◆ **EXERCISE DETAILS**
Every line of the data should be written out exactly, with the pictures left out.

◆ **COLLECTED DATA**
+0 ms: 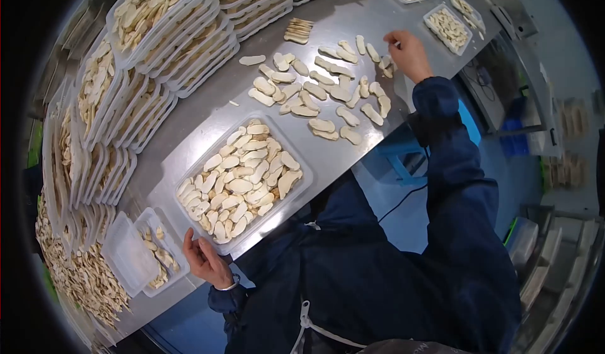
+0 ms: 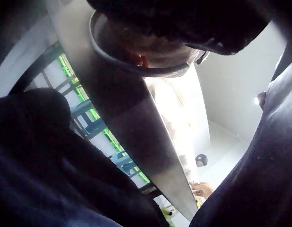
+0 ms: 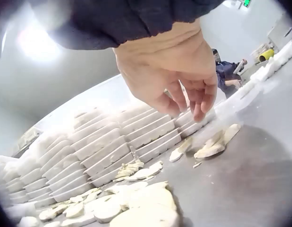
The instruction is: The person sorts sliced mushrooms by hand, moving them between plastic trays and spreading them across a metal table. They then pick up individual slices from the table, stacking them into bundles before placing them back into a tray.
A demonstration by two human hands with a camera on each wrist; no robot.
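In the left wrist view a dark sleeve [image 2: 46, 161] hides the left hand, and the table edge [image 2: 131, 118] is blurred.

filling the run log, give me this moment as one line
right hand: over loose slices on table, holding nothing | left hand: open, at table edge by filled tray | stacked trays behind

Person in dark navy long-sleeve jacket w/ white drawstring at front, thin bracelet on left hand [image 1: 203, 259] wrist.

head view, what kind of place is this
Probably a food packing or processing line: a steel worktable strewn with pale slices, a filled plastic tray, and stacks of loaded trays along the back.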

◆ **ANSWER BOX**
+0 ms: 
+0 ms: 
+0 ms: 
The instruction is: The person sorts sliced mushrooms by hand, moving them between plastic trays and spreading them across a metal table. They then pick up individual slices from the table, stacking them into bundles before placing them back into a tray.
A demonstration by two human hands with a camera on each wrist; no robot.
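In the left wrist view a dark sleeve [image 2: 46, 161] hides the left hand, and the table edge [image 2: 131, 118] is blurred.

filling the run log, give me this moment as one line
right hand: over loose slices on table, holding nothing | left hand: open, at table edge by filled tray | stacked trays behind

Person in dark navy long-sleeve jacket w/ white drawstring at front, thin bracelet on left hand [image 1: 203, 259] wrist.

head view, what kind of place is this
Probably a food packing or processing line: a steel worktable strewn with pale slices, a filled plastic tray, and stacks of loaded trays along the back.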

This concludes the response.